▶ [WORK ITEM] Retype the listing found below exactly, but leave out each picture.

★ ★ ★ ★

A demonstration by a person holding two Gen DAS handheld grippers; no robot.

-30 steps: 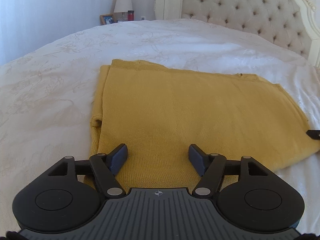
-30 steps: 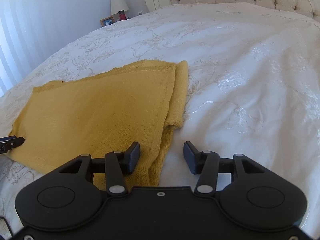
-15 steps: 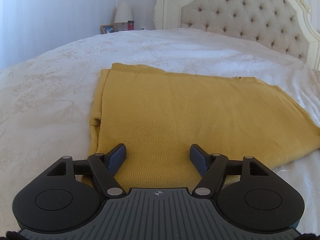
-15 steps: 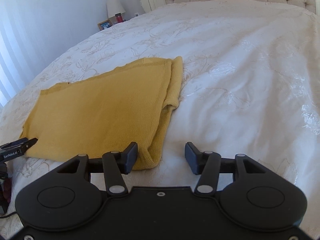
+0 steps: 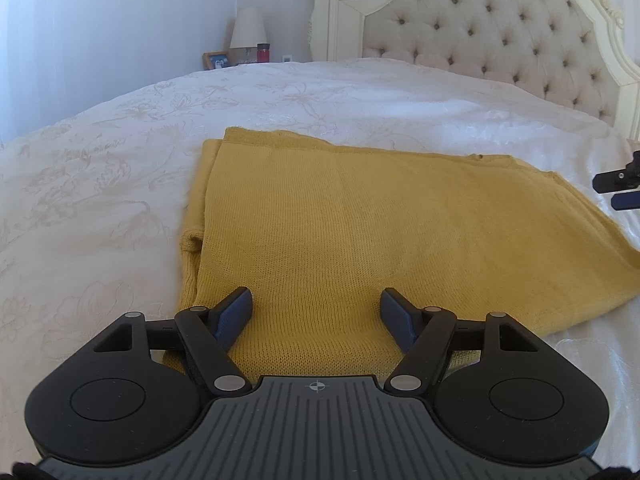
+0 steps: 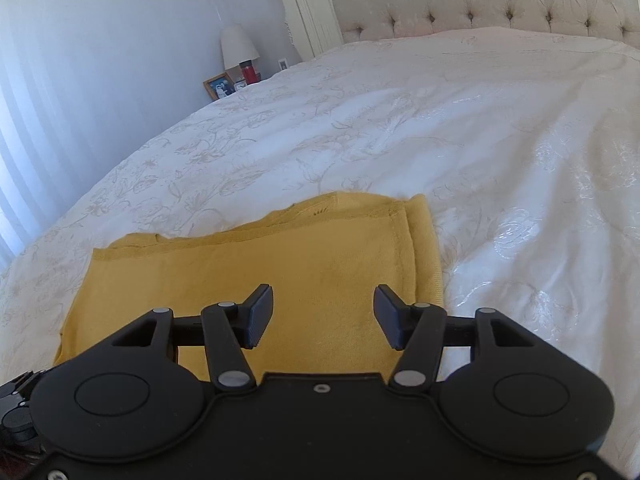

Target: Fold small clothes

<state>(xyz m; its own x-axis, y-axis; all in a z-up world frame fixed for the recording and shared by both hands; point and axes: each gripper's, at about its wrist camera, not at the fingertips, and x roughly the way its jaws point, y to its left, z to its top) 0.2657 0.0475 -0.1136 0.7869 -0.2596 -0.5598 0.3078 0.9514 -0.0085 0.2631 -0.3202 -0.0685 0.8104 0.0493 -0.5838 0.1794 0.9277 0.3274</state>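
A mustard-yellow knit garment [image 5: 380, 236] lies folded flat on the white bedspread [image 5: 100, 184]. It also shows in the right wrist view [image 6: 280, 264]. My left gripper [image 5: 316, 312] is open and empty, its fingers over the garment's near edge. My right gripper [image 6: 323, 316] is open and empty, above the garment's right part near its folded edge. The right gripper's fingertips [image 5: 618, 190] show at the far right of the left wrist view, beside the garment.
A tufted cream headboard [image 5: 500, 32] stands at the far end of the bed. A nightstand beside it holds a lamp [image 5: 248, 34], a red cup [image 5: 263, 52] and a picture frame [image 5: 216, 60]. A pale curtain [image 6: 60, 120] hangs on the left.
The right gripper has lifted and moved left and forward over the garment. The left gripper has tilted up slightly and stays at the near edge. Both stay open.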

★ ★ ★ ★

▶ [REPLY TO THE TASK]
A demonstration by a person holding two Gen DAS handheld grippers; no robot.

-30 steps: 
-30 steps: 
-15 steps: 
-15 steps: 
+0 steps: 
+0 steps: 

Target: Fold small clothes

<state>(xyz m; its own x-axis, y-axis; all in a z-up world frame fixed for the recording and shared by both hands; point and axes: each gripper's, at about its wrist camera, not at the fingertips, and x roughly the way its jaws point, y to its left, z to its top) 0.2657 0.0475 -0.1136 0.7869 -0.2596 -0.5598 0.3078 0.9514 -0.0085 0.2631 -0.3202 -0.0685 0.8104 0.0493 -0.5838 0.1794 0.9277 0.3274</state>
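A mustard-yellow knit garment [image 5: 380, 236] lies folded flat on the white bedspread [image 5: 100, 184]. It also shows in the right wrist view [image 6: 280, 264]. My left gripper [image 5: 316, 312] is open and empty, its fingers over the garment's near edge. My right gripper [image 6: 323, 316] is open and empty, above the garment's right part near its folded edge. The right gripper's fingertips [image 5: 618, 190] show at the far right of the left wrist view, beside the garment.
A tufted cream headboard [image 5: 500, 32] stands at the far end of the bed. A nightstand beside it holds a lamp [image 5: 248, 34], a red cup [image 5: 263, 52] and a picture frame [image 5: 216, 60]. A pale curtain [image 6: 60, 120] hangs on the left.
The right gripper has lifted and moved left and forward over the garment. The left gripper has tilted up slightly and stays at the near edge. Both stay open.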

Nothing further is required for this answer.